The book, on the whole, is creditable to the talents and scholarship of the author. The only drawback to this praise, will be found in a few paragraphs, in which the purity of the composition is injured by an affectation of stateliness, a mistaking of verbiage for strength, a forcing of metaphors, and an inflation of style, which would be much more excusable in one who could shelter himself under the plea of juvenility, than in a gray-haired, venerable Doctor of Divinity. The volume will have a wide circulation,-like every thing which comes from the Tract Society's press. Multitudes of other names will read it with eagerness. And although we could have wished it to have been different in some respects, yet we will hope that it may remove from the minds of many of its readers, their prejudices against a Church which has shown itself capable of forming a Christian so lovely, and a minister so faithful, as the sainted one whose life it records.
In the present article we shall glance at the most important events contained in this Memoir, and while we commend the many excellent things which are here presented to our contemplation, we shall, with the impartiality of Church Reviewers, notice, in the spirit of brotherly kindness and charity, what we believe to be mistakes and blemishes.

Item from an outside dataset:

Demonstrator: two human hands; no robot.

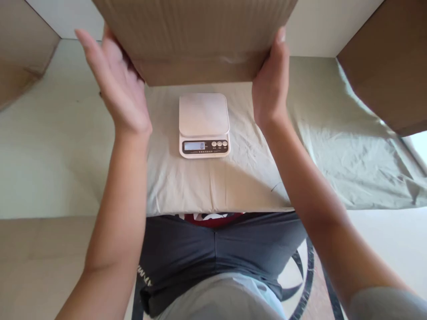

Of the ancestors of Dr. Milnor, little information is given. except that his parents were descendants of the early settlers of Pennsylvania, and both belonged to the respectable society of "Friends," of which William Penn was the founder in the colony which, as a State, still bears his name. William Milnor, the Doctor's father, is represented to have been a man possessed of a cheerful and equable temperament, in combination with great energy and incorruptible integrity. He was, at one time, the business agent of General Washington in Philadelphia, and had a partnership with that great man, (whose confidence he fully enjoyed,) in certain fisheries upon the
VOL. II.-NO. I.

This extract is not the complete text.